Pygmy Nuthatches are found along the Pacific coast from Baja up into southern British Columbia, and range as far south as central Mexico. Pygmy Nuthatches can be found as far east as central Montana and Colorado. They also live in patches throughout the mountainous regions of Mexico (Bent, 1948).
Pygmy Nuthatches prefer to make their homes in long-needle pine forests, especially in Ponderosa, Monterey, and Jeffrey pines. They are found in their highest density in old-growth forests that are undisturbed and contain numerous dead pines. Pygmy Nuthatches live in valleys, and they are also found in mountainous areas all the way up to the tree line, as long as there is an abundance of old-growth pine trees (Kingery and Ghalambor, 2001).
Male Pygmy Nuthatches have a grayish-brown crown on their heads; they also have a black stripe through their eyes, and a white line over their eyes.

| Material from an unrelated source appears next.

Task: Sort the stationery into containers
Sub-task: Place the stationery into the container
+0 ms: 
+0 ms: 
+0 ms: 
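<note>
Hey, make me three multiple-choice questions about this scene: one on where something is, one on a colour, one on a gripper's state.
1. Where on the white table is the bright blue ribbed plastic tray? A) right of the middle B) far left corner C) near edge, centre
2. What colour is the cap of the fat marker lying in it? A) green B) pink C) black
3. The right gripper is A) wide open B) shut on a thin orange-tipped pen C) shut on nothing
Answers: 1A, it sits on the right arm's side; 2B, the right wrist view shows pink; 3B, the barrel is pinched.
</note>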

Their back and central tail feathers are bluish gray, and they have reddish brown underbellies. Pygmy Nuthatches have white spots on their outer tail feathers and have dark brown bills and feet. Female Pygmy Nuthatches are very similar to the males, differing in that the females have a bluish gray crown along with underbodies that are usually paler then the underbodies of males (Hoffman, 1927).
ThPygmy Nuthatches' eggs are 15.76 mm in length and 12.21 mm in breadth. Young Pygmy Nuthatches are capable of reproduction at 1 year of age, though some males may become helpers and not reproduce for another year (Kingery and Ghalambor, 2001).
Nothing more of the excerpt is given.